**WORK REQUIRED**:
Both the line below containing "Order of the" and the line containing "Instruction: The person", along with every line between them, should be repeated exactly; no other line belongs in the answer.

**Dataset entries**:
Segment Open
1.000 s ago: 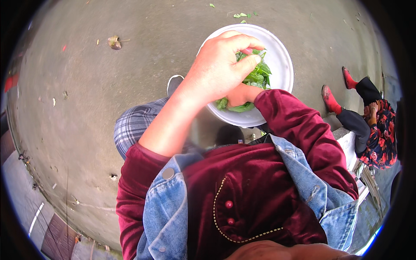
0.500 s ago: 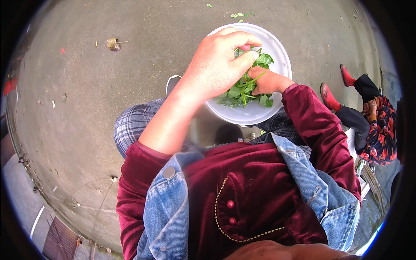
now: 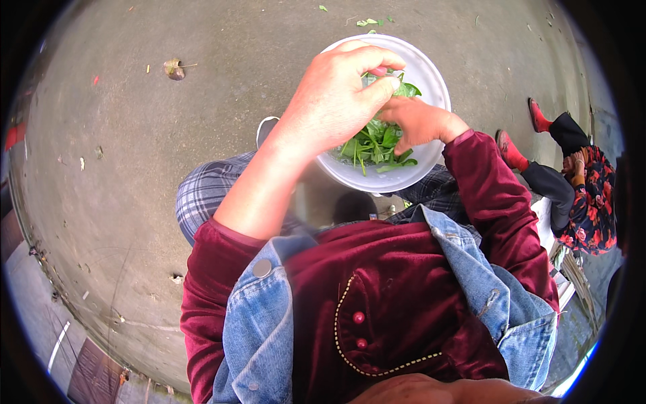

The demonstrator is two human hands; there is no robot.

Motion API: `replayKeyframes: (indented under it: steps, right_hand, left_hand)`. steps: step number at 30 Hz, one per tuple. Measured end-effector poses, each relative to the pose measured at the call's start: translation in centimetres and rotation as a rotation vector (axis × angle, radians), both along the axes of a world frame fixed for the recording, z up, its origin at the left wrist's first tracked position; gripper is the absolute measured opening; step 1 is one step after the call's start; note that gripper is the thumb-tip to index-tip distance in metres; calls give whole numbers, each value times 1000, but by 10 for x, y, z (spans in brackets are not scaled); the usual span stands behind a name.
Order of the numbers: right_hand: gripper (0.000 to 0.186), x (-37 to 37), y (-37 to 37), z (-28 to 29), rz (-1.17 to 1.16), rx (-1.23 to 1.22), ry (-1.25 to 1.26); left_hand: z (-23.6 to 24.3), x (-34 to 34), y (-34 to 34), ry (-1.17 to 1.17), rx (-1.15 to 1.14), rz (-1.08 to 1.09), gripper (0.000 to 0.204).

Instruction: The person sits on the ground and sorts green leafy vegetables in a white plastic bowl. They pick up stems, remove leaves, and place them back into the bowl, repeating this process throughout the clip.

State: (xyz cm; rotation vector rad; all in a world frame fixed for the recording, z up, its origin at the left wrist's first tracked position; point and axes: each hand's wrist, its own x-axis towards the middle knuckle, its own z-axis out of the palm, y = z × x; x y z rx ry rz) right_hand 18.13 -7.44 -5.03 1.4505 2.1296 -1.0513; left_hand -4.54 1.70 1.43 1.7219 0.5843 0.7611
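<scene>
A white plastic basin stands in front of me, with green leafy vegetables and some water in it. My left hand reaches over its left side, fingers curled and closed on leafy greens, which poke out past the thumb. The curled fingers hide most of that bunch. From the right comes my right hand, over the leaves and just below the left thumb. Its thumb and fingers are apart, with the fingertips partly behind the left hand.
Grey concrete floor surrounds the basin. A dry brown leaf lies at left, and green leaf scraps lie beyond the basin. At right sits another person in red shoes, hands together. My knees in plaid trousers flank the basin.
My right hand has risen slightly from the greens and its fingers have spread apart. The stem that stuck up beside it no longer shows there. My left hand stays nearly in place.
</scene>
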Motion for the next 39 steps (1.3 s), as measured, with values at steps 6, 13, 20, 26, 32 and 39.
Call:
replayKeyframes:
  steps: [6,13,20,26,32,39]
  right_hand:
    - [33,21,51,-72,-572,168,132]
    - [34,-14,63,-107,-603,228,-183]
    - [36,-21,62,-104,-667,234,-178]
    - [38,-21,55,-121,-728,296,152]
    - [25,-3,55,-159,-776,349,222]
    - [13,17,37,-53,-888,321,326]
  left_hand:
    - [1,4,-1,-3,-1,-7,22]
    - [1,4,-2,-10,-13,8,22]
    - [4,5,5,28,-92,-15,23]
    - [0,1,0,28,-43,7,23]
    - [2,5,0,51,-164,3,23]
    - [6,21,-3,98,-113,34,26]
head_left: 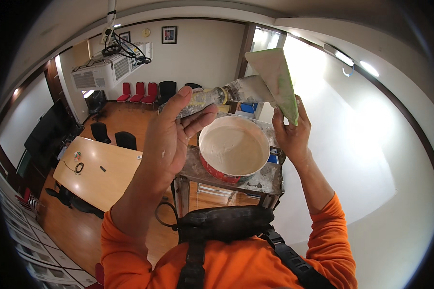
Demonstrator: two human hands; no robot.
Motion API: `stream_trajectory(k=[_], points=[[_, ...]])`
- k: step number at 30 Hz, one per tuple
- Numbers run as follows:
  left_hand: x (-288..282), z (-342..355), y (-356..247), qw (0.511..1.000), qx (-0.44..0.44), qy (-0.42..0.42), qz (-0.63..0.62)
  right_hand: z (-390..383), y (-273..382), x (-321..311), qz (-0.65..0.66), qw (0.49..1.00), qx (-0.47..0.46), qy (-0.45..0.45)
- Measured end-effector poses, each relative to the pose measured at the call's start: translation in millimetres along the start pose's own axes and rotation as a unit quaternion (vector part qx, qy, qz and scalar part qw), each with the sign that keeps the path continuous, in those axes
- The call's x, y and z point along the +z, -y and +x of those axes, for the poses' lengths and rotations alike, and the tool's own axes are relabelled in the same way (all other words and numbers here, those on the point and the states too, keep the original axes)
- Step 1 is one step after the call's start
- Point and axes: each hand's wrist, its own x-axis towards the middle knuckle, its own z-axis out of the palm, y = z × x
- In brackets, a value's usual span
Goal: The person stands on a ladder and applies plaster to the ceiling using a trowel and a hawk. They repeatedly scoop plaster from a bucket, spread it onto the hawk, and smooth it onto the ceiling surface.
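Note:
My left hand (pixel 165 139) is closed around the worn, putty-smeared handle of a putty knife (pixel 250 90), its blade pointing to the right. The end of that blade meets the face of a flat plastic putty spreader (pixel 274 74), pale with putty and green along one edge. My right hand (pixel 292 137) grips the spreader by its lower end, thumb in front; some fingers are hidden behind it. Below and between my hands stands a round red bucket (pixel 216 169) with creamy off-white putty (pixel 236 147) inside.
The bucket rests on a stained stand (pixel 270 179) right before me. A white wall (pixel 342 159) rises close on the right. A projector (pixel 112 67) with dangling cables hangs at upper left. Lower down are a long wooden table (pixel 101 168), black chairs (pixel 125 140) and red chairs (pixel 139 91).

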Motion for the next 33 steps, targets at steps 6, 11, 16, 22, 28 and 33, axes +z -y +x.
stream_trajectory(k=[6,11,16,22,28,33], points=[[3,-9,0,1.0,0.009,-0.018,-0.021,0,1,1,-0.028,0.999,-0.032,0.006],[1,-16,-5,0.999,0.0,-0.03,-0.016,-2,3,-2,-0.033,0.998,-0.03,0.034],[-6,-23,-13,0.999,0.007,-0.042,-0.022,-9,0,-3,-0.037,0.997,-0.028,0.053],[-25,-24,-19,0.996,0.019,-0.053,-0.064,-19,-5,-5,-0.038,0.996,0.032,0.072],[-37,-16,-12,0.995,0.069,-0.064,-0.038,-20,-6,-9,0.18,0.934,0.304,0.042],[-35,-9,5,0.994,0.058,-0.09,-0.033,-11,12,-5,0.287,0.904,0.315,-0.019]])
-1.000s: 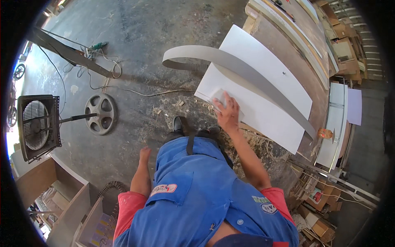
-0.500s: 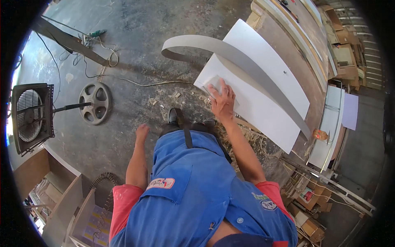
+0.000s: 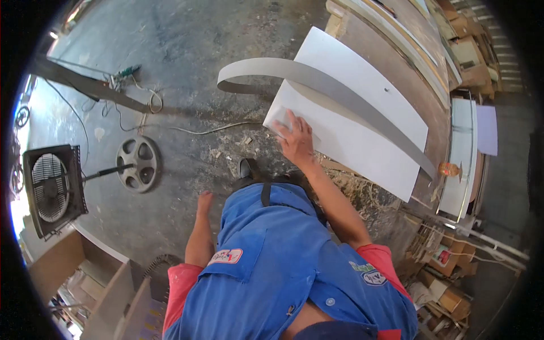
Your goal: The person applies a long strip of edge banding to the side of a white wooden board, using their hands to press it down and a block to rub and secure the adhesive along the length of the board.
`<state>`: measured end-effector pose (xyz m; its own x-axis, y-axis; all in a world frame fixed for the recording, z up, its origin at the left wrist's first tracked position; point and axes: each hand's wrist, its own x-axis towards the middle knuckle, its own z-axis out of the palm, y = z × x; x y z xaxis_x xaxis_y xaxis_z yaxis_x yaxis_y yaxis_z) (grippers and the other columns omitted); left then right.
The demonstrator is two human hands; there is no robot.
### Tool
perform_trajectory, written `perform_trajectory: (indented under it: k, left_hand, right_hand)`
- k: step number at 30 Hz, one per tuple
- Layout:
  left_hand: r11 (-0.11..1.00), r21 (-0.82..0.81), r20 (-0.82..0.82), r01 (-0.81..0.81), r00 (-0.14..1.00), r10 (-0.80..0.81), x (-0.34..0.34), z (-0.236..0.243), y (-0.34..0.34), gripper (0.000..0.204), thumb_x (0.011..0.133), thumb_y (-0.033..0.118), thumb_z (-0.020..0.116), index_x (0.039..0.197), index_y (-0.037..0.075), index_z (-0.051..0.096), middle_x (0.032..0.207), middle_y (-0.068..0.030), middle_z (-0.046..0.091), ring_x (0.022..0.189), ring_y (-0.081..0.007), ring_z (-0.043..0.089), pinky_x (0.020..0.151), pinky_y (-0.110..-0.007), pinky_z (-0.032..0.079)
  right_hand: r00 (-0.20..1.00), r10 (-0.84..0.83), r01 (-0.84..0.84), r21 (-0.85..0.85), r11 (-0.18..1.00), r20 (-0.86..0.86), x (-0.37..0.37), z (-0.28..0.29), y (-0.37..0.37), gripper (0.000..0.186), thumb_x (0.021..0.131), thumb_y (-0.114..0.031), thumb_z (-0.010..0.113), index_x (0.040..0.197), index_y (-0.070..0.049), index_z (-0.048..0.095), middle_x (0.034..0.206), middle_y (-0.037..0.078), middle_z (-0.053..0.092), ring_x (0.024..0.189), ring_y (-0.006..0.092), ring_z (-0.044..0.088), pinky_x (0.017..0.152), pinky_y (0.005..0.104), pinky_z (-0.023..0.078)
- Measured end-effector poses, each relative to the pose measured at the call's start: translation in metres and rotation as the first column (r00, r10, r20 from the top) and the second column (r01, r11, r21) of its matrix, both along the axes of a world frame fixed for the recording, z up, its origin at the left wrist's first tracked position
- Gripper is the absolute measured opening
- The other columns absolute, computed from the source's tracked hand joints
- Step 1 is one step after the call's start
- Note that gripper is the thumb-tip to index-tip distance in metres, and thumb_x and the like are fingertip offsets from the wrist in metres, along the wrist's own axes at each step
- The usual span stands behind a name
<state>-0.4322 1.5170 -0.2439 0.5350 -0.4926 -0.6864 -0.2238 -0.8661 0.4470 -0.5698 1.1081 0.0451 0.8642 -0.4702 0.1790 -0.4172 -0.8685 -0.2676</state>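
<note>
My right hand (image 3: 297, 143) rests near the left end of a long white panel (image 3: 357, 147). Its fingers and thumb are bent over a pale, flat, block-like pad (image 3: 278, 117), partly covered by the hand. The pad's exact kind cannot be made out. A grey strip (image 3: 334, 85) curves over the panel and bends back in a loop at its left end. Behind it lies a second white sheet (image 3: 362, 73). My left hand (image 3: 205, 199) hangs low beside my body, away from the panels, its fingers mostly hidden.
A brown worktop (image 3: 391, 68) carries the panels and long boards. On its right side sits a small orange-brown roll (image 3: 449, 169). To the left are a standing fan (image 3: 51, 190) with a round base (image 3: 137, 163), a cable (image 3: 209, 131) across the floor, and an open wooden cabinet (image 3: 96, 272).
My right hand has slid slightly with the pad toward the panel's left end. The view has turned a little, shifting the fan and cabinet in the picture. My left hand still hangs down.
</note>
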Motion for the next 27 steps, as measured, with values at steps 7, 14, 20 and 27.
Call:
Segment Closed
**SOLUTION**:
Order of the numbers: right_hand: gripper (0.000 to 0.186), x (-37 to 37), y (-37 to 37), z (-28 to 29), rz (-1.17 to 1.16), rx (-1.23 to 1.22), ry (-1.25 to 1.26); left_hand: z (-23.6 to 24.3), x (-34 to 34), y (-34 to 34), ry (-1.17 to 1.17), rx (-1.15 to 1.14), rz (-1.08 to 1.09), gripper (0.000 to 0.204).

Instruction: The person sits on the ground and sorts green leafy vegetables in a white plastic bowl. They pick up stems, remove leaves, and place them back into the bowl, repeating this process throughout the clip.

Nothing else is required for this exercise.